Une approche de cette nature apparaît d’autant plus nécessaire que l’œuvre de Bakounine pose des questions à la philosophie, notamment à la philosophie politique, dont elle remet en question certains attendus. La relative ignorance dans laquelle la philosophie politique a tenu l’œuvre de Bakounine est d’autant plus déconcertante que celle-ci constitue l’une des rares tentatives pour donner à l’anarchisme une consistance philosophique et que Bakounine est l’un des rares anarchistes pour lesquels on dispose d’un corpus aussi fourni.
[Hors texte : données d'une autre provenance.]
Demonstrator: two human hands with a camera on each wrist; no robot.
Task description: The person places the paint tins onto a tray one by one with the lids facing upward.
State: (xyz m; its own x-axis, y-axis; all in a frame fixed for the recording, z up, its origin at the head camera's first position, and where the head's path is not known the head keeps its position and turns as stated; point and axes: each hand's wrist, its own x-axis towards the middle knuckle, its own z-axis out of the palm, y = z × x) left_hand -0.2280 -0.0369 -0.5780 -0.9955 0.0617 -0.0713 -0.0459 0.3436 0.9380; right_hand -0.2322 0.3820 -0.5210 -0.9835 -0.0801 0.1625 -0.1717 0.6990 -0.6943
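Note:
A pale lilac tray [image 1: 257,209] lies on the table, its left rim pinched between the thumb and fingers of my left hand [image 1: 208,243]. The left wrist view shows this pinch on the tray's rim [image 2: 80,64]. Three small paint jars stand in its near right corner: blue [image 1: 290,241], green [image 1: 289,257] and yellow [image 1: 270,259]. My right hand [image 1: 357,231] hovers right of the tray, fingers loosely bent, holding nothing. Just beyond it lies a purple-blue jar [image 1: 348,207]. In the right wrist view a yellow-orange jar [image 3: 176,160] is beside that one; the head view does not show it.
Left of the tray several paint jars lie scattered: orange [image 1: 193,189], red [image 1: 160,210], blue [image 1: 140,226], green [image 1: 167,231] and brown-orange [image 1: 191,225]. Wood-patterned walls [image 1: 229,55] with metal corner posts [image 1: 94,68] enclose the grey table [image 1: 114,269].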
La suite de cette introduction reviendra sur les contraintes matérielles, mais aussi sur les raisons historiques et politiques qui ont pu motiver un tel silence. Je me contenterai ici de relever qu’à l’heure où l’œuvre de Carl Schmitt connaît un regain d’intérêt, où ses écrits font l’objet de débats parfois passionnés, la place particulière qu’y tiennent la figure de Bakounine et les thèses qu’il défend n’a guère été soulignée. Il est pourtant frappant qu’une théorie politique qui fait de la discrimination de l’ami et de l’ennemi le critère de définition du politique comme champ autonome, voie en Bakounine la figure de l’ennemi par excellence. En raison de l’investigation qu’il mène, aussi bien par sa pratique que par ses écrits théoriques, sur la nature de la politique et du politique, l’anarchisme bakouninien apparaît comme une étape obligée pour qui veut mettre en perspective et soumettre à un examen critique certaines des catégories dominantes de la philosophie politique.